Given the level of fines (“Civil Monetary Penalties”) the Information Commissioner’s Office levied against the NHS in June, you would be forgiven in thinking that the Health Service would have exerted considerable effort to preventing any further fines.
However, this doesnt seem to be the case.
Since we last discussed this, the NHS has been subjected to £460,000 worth of ICO fines – and again, the common thread seems to be that these were easily identifiable, and easily preventable problems.
The most recent fine, as reported on the ICO site, was a £175,000 penalty levied against Torbay Care Trust, following the publication of a huge amount of sensitive information on the Trust’s public web pages.
From the press release:
Staff at Torbay Care Trust published the information in a spreadsheet on their website in April 2011 and only spotted the mistake when it was reported by a member of the public 19 weeks later. The data covered the equality and diversity responses of 1,373 staff and included individuals’ names, dates of birth and National Insurance numbers, along with sensitive information about the person’s religion and sexuality.

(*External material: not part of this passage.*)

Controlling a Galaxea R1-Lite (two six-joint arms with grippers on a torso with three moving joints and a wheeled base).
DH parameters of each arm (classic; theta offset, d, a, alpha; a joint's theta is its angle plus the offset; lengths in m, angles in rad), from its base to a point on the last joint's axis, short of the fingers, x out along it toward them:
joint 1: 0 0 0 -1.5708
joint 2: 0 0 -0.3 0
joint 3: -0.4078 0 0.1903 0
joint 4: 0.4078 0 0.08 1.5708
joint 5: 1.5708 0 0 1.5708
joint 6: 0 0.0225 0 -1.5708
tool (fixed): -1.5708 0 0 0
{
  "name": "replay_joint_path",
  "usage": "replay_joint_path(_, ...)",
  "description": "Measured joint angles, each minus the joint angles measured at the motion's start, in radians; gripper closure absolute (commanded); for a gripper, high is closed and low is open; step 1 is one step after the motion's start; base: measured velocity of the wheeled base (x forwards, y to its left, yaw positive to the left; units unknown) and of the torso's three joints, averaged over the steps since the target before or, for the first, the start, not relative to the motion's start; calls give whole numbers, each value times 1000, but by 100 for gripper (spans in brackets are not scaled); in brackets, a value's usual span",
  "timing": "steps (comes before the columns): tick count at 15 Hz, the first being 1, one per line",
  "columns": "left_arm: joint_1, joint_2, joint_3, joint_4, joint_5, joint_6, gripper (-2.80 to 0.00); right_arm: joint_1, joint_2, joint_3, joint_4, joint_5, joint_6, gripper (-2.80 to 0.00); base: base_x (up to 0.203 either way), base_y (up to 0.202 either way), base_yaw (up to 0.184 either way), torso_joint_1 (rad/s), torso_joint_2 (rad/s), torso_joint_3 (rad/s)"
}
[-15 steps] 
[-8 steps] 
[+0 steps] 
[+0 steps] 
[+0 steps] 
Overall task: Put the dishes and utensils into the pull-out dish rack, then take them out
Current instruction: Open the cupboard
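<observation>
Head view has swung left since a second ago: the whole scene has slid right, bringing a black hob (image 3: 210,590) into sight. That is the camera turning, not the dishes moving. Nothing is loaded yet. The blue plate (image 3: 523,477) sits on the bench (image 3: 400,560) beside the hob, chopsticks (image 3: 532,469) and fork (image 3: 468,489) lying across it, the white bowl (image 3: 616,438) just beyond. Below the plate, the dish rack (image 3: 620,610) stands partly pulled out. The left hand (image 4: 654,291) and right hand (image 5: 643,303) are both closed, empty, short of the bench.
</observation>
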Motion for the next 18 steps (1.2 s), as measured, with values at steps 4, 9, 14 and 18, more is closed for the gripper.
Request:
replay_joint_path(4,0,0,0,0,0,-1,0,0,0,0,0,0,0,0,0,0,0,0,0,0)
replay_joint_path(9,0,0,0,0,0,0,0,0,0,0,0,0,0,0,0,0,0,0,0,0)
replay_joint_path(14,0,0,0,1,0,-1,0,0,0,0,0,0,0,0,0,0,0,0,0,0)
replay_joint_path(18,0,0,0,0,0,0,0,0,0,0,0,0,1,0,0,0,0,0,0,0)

This is a pretty serious failing in both their collection and handling of what is very sensitive personal data. In light of the nature of the information, it is actually surprising that the ICO only levied a £150,000 fine – as that works out at basically £109.24 per record breached.
The release continues:
The ICO’s investigation found that the Trust had no guidance for staff on what information shouldn’t be published online and had inadequate checks in place to identify potential problems.
So again, we can get an early indication of one of the root causes for this significant breach in both the trust employees place in their employer, and the good practice requirements laid down by laws.

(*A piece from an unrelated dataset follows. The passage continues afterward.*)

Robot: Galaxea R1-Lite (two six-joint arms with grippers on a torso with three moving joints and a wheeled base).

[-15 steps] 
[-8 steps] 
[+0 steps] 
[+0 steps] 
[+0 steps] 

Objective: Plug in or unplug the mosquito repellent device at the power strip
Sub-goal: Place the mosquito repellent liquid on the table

Based on the publicly available information, there are two significant factors around this breach.
First and foremost, the Trust should never have collected this data in this manner and the very existence of records which linked individuals to sensitive “diversity monitoring” data needs to be questioned. Nearly every employer issues a questionnaire along these lines to new employees, and in almost every instance there is a statement to the effect that the monitoring will be kept anonymous and only aggregated figures will be used.

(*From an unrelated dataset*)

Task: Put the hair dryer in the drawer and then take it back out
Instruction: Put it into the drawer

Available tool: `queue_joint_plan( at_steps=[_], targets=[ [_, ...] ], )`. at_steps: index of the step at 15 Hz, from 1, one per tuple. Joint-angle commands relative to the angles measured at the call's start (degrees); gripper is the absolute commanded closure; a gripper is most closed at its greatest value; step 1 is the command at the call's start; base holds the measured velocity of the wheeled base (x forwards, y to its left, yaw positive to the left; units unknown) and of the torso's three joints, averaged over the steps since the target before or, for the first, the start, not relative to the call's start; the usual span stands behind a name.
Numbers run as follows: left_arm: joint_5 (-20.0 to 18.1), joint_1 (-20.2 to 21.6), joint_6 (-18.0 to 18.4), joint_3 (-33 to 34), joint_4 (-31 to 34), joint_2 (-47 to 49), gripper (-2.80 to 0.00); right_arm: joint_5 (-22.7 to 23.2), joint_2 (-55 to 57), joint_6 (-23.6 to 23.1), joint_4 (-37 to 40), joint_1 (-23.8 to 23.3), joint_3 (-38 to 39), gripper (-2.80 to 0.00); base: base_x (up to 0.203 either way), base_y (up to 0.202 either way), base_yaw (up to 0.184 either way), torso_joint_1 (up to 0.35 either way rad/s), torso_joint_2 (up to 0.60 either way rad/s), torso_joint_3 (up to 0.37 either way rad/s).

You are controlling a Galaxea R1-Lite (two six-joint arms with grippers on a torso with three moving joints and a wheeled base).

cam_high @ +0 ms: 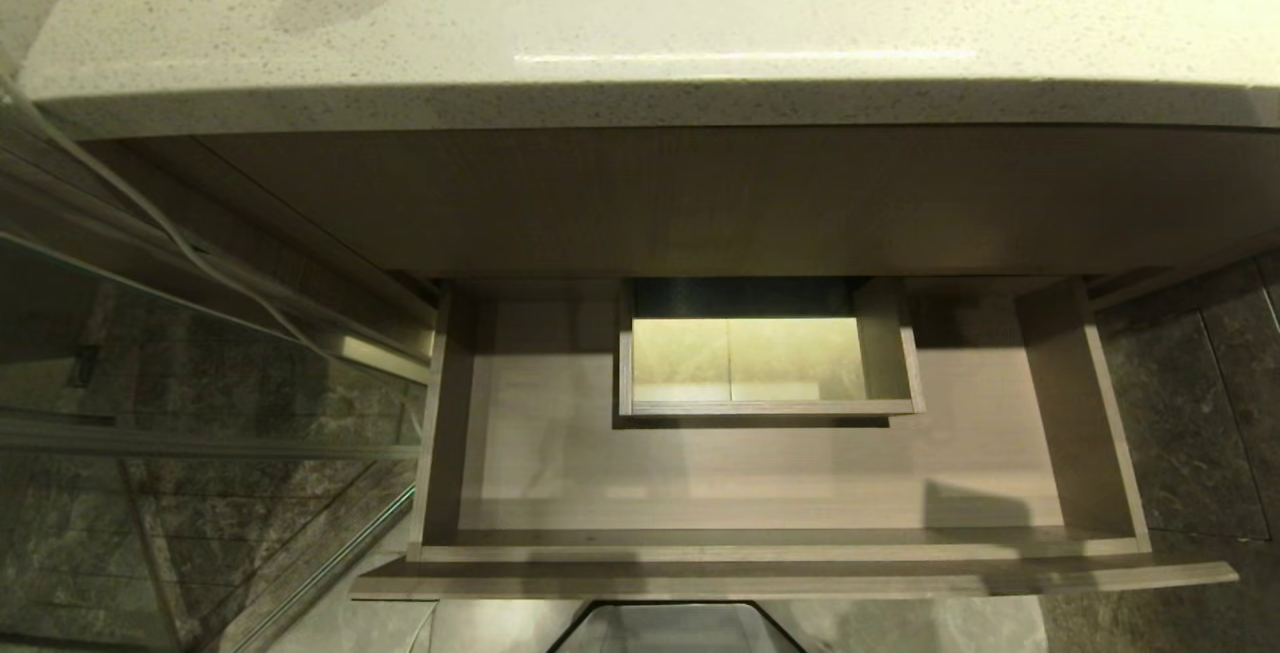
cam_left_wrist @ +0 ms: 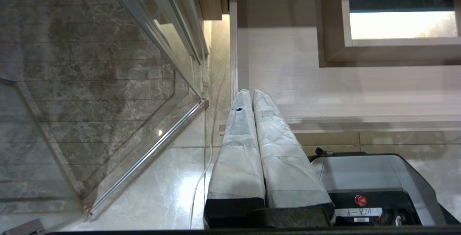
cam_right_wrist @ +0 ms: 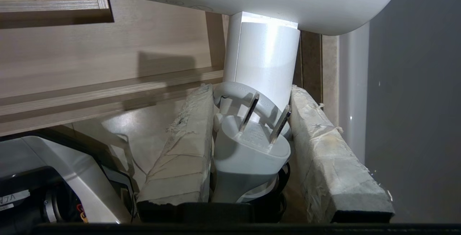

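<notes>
My right pincer point(cam_right_wrist: 252, 120) was clamped on the handle of the hair dryer point(cam_right_wrist: 263, 58), one padded finger point(cam_right_wrist: 183, 148) on each side, and the plug point(cam_right_wrist: 252, 145) sat jammed between them just behind the handle. The white barrel hung crosswise beyond my fingertips, over the near right corner of the open drawer point(cam_high: 760, 473). I judged the risks plain: the plug could spring loose and drag the cord out, or the handle could twist in my taped pads, since the barrel was the heavy end. That wide barrel could also knock the drawer's front edge or right wall on the way in. My left pincer point(cam_left_wrist: 252, 94), fingers pressed together and holding nothing, hung near the drawer's left front corner
</notes>
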Motion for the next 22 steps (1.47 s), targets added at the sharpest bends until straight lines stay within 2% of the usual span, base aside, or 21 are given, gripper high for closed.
queue_joint_plan(
  at_steps=[1, 13, 22],
  targets=[
    [0.0, 0.0, 0.0, 0.0, 0.0, 0.0, 0.00, -0.1, 0.0, -0.1, 0.1, 0.0, 0.0, 0.00, 0.000, 0.000, 0.000, -0.178, 0.38, 0.178],
    [0.0, 0.0, 0.0, 0.0, 0.0, 0.0, 0.00, 0.0, -0.5, 0.0, 1.0, 0.0, 0.6, 0.00, 0.000, 0.000, 0.000, -0.257, 0.51, 0.249],
    [0.0, 0.0, 0.0, 0.0, 0.0, 0.0, 0.00, 0.0, -0.3, 0.0, 0.9, 0.4, 2.4, 0.00, 0.000, 0.000, 0.000, -0.022, 0.05, 0.023]
  ],
)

There is no real reason for the Trust to maintain a record of ethnicity, religion, sexual orientation (etc) linked to the specific individuals who have made those statements, and it seems likely that the practice of doing so will place the Trust at risk of discrimination claims in the future.
Where this data is collected for legitimate monitoring it should always be kept separate from any other employee “onboarding” documents. Failure to do so indicates some very serious process problems.
Secondly, and sadly the most repetitive part of the problem is that this accident is primarily the result of failing to invest in good security awareness training. There is no justification for failing to make your employees aware of good security practices around the types of data you hold. Not only does it indicate a lack of management commitment to security, it places your organisation at risk of a range of security breaches which will invariably cost significantly more than the cost of training. To compound the mistake, post-breach you still need to pay for the security awareness training.
In this instance, rather than spend around £10 – 15,000 for a good awareness training package, Torbay Care Trust has ended up with a fine ten times that sum and a major breach of the trust its employees have placed upon it. In the future it is likely that people wont be truthful when they complete monitoring forms and there will need to be a significant effort expended to reassure both the public and employees that the Trust takes care with their data.
There is one caveat with this, however, in that security awareness training is not a magic bullet. It is vitally important, but you will still have breaches (accidents, malicious or lazy employees etc). However, if you have a good training program in place then not only can you use it to deflect the Monetary Penalty, but you create the ability to take disciplinary action against the correct people. Unfortunately in most cases, the lack of awareness training means that the organisation has to simply absorb the costs of the breach without any recourse.
As a footnote to this discussion, it is interesting to see what the Trust’s response to the breach has been:
The Trust has now introduced a new web management policy to make sure personal data is not mistakenly published on their website in the future.
This is certainly a step in the right direction, but it is – at best – part of the solution. Not having had a web management policy is pretty shocking but bringing one in without properly educating the staff in how it works, and why it is needed, means there is a strong likelihood that more breaches will happen.
Only when every employee fully understands the sensitivity of the data they handle, can you have any level of assurance that breaches of this nature will be minimised. Everything else is just padding.
There is only one silver lining to this cloud – and that is hopefully other organisations which process sensitive data (in this instance, it was a data set pretty much every organisation has), will look at the events here and use it as an opportunity to review their own risk management strategy.
Remember, good security awareness training is the most cost effective security control you can ever implement. Dont scrimp on it.